If you ask Joseph Quiver, President Obama's economic stimulus plan is working just fine.

Quiver, 22, has an $8-an-hour summer job in the maintenance department at National American University, which is paid for with $3 million in federal stimulus money for youth job training in South Dakota. More importantly, with the on-the-job training he's getting in plumbing, heating and electrical systems at NAU, Quiver has already landed a full-time, private-sector maintenance job at Fairway Hills apartments in the fall.

Nationally, Obama's $787 billion stimulus package has failed so far to work its magic on job losses, as May's unemployment rate rose to 9.4 percent. But Quiver, who in September will start his first steady job since he dropped out of high school, is feeling "pretty good" about his economic future and the chance to support his young family.

"It means a lot to me. To bring in the bread and find a steady job," he said. "My whole family likes it. They like me working. They hit me up for money, now."

Quiver is among nearly 600 young South Dakotans between the ages of 14 and 24 who will benefit from those stimulus funds between May and September. Workers have been placed at a variety of work sites - both public and private - in jobs that are supposed to educate and train them for the workforce, said Bill Molseed, Work Force Training administrator for the state Department of Labor.

"We really tried to lock them into something that will help them to learn," Molseed said. "Jobs that build work references, work experience and work habits."

In Rapid City, youth are employed with government agencies and non-profit organizations as assistants to nutritionists, teachers, administrators, physical therapists and nurses. Locally, private business is using stimulus money to fund summer jobs for a film production intern, a financial advisor assistant, laboratory technicians, homecare aids, hospice workers, pharmacist aides and groundskeepers and warehouse workers.

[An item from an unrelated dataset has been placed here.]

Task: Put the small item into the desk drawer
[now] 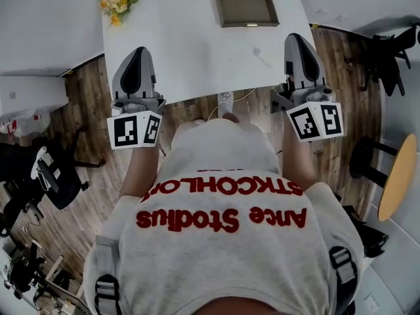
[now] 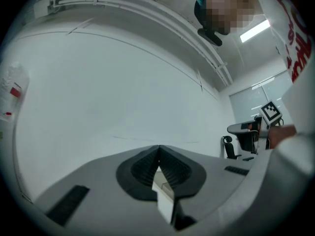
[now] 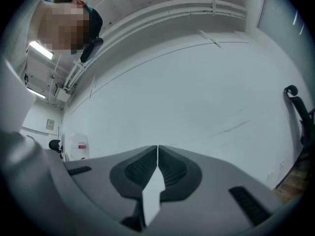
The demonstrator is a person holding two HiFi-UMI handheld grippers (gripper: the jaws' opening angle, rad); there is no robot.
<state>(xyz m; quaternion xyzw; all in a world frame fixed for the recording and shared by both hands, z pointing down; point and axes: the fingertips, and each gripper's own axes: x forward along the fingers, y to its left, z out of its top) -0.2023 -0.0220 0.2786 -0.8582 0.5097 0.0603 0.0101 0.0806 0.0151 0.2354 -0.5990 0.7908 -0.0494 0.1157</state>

Interest in the program from the private sector was overwhelming, said DOL Secretary Pam Roberts. By the end of May, the entire $3 million had been obligated and applications were suspended.

"There was an overwhelming positive response from both the business community and our young people," Roberts said. "These dollars were quickly put to excellent use towards meaningful employment opportunities."

The $3 million was distributed through the 14 local Labor Department offices statewide, including offices in Rapid City, Hot Springs and Spearfish. As the second-largest DOL office, Rapid City got a significant portion of those funds, Molseed said, but there were more work site applications than dollars to support them.

The focus of the jobs program, which is part of the Workforce Investment Act, is on hard-to-employ young adults who are beyond high school age, Molseed said, not younger teens who will return to school in the fall.

That's a description that fit Quiver, who was kicked out of Crazy Horse High School in the 9th grade. Since then, he's worked sporadically at odd jobs and janitorial work to support his family, which includes a 1-year-old son and a 9-year-old stepdaughter. But his lack of education hurt his job search. Without the jobs program, he would have spent the summer "job searching, filling out a lot of applications," he said. "But most employers look at your education."

Jerry Prater, head of maintenance at NAU, said Quiver's ambitions and the jobs program have been a perfect fit.

"There's a lot of us out here who don't learn by books, but give us something hands-on and we can learn anything," Prater said. "Maintenance is hard to learn in a classroom, because you're not dealing with the norm. There's a lot of oddball things that need a creative solution."